AMD, along with key PyTorch codebase developers (including those at Meta AI), delivered a set of updates to the ROCm™ open software ecosystem that brings stable support for AMD Instinct™ accelerators as well as many Radeon™ GPUs. This now gives PyTorch developers the ability to build their next great AI solutions leveraging AMD GPU accelerators & ROCm. The support from PyTorch community in identifying gaps, prioritizing key updates, providing feedback for performance optimizing and supporting our journey from “Beta” to “Stable” was immensely helpful and we deeply appreciate the strong collaboration between the two teams at AMD and PyTorch. The move for ROCm support from “Beta” to “Stable” came in the PyTorch 1.12 release (June 2022) brings the added support to easily run PyTorch on native environment without having to configure custom dockers. This is a sign of confidence about the quality of support and performance of PyTorch using AMD Instinct and ROCm. The results of these collaborative efforts are evident in the performance measured on key industry benchmarks like Microsoft’s SuperBench shown below in Graph 1.

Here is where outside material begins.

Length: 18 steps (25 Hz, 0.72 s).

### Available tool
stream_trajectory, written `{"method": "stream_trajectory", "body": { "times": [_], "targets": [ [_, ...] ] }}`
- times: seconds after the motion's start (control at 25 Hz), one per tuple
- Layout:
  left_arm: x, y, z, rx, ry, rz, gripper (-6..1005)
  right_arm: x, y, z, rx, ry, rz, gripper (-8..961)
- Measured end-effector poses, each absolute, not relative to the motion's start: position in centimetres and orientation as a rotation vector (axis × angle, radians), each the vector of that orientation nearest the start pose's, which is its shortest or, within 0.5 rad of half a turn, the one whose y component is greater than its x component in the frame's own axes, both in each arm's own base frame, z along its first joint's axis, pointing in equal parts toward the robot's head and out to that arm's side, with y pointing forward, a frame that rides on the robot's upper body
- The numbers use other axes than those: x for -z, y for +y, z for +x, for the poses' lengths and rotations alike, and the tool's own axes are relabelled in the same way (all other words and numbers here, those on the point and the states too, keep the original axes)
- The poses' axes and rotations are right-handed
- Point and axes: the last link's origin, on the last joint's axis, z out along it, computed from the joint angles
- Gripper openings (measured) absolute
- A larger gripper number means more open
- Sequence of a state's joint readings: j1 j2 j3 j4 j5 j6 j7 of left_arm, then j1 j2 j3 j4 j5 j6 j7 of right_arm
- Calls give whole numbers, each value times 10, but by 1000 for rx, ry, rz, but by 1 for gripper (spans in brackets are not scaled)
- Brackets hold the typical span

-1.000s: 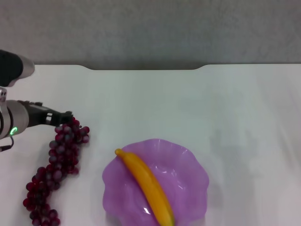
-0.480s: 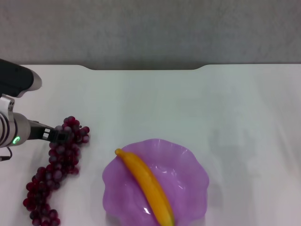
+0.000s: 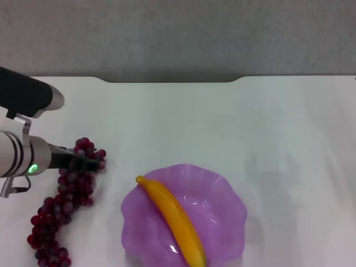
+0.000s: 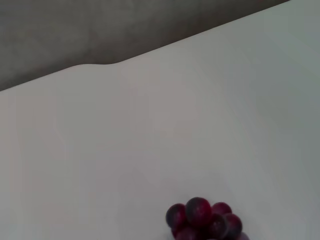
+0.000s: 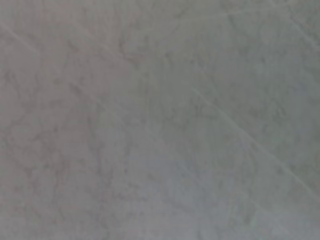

“We are excited to see the significant impact of developers at AMD to contribute to and extend features within PyTorch to make AI models run in a more performant, efficient, and scalable way. A great example of this is the thought-leadership around unified memory approaches between the framework and future hardware systems, and we look forward to seeing that feature progress.”

– Soumith Chintala, PyTorch lead-maintainer and Director of Engineering, Meta AI

The progressive improvements on both the AMD CDNA™ architecture as well as ROCm and PyTorch shows single GPU model throughput increase from AMD Instinct MI100 to the latest generation AMD Instinct MI200 family GPUs going from ROCm 4.2 to ROCm 5.3 and from PyTorch 1.7 to PyTorch 1.12.

Graph 1: ML model performance over generation using Microsoft Superbench Suite ^{1, 2, 3}

Below are a few of the key updates for ROCm support since the PyTorch 1.12 release

Full Continuous Integration (CI) for ROCm on PyTorch

With the ROCm support for PyTorch move from “Beta” to “Stable,” all the functions and features commits are now verified through a full Continuous Integration (CI) process. The CI process helps ensure the proper build and test process ahead of an expected Docker and PIP wheel release with stable commits forthcoming.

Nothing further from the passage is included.